Reacting to the announcement, Mr. Boakye noted that, “it is strange that the regulator has taken decisions that are contradictory in what has become a deregulated market”.
“What we want the regulator to do after almost 8 years of partial de-regulation, was for them to move to full de-regulation where the market determines what happens”, Mr. Boakye argued.
He stated that the NPA is expected to be acting in a manner that will send a signal of working to achieve full de-regulation.
Background
The NPA has stated that the move is part of efforts to deal with concerns from industry players about serious price undercutting by some oil marketing companies.
The Amendment to Petroleum Products Pricing Guidelines follows the establishment of the committee by the NPA to review the Pricing De-Regulation Policy which took off in June 2015.
This was based on complaints from the industry players that after years of implementing the policy, the time has come to carry out the necessary review to make it better to serve the industry.
It was based on the recommendations of the committee and feedback from industry that the NPA is coming out with the guidelines, as captured in a letter dated March, 27 2024 to the Oil Marketing Companies, Bulk Oil Distribution Companies and other players in the industry.
ACEP’s response
Mr. Boakye noted that “what we want the NPA to do is to track the abuse of the customer product quality that comes to the market”.
“It appears the NPA is moving away from its core mandate, and rather getting into business where the consumer is billed”, Mr. Boakye added.
He challenged the NPA to come out with better explanations for its actions
“I don’t know the intends and purpose of doing this as a regulator and why they want to get into price floor for petroleum products”

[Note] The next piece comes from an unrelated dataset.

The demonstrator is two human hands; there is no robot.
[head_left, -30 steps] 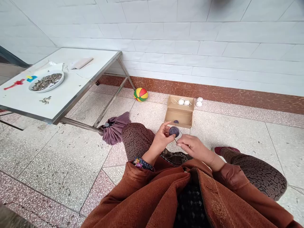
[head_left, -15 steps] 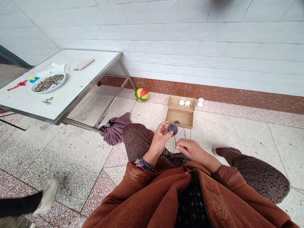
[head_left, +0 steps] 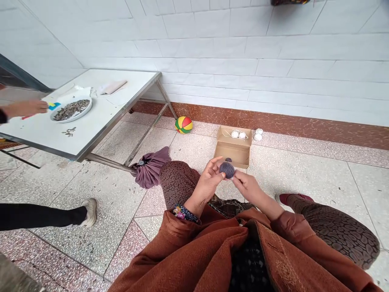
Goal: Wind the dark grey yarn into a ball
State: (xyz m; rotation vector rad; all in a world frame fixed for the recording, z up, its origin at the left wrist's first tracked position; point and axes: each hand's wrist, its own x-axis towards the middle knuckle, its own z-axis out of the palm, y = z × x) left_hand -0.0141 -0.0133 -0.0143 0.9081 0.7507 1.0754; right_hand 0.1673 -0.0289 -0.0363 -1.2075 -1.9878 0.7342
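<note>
Between the thumb and fingers of my left hand (head_left: 210,178) is a ball of grey-purple yarn (head_left: 226,170). Close against the ball's right side is my right hand (head_left: 245,184), its fingers closed; the yarn strand it pinched a moment ago is too fine to make out now. Just beyond the ball lies an open cardboard box (head_left: 232,147). A second dark ball (head_left: 228,159) shows at its near edge, partly behind the one I hold. White yarn balls (head_left: 238,134) rest in the box's lid part.
More white balls (head_left: 258,134) sit on the floor right of the box. A colourful ball (head_left: 184,124) and a purple cloth bag (head_left: 152,166) lie near the table (head_left: 100,117). Another person's hand (head_left: 26,108) reaches over it beside a plate of seeds (head_left: 71,110); a leg (head_left: 45,215) shows below.
My right hand has moved up and in to the yarn ball. On the left, another person's hand has come over the table, and that person's foot has shifted right.
</note>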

“If the player has imported a product and that player says they can sell at 2 cedis and be in business and pay all their taxes, why should the NPA come and say that you cannot sell at that price”, he questioned.
Mr. Boakye added that what the NPA is embarking on defeats the whole Partial De-regulation policy which started in June 2005.
"The purpose was to allow the forces of demand and supply to determine prices at the pumps”.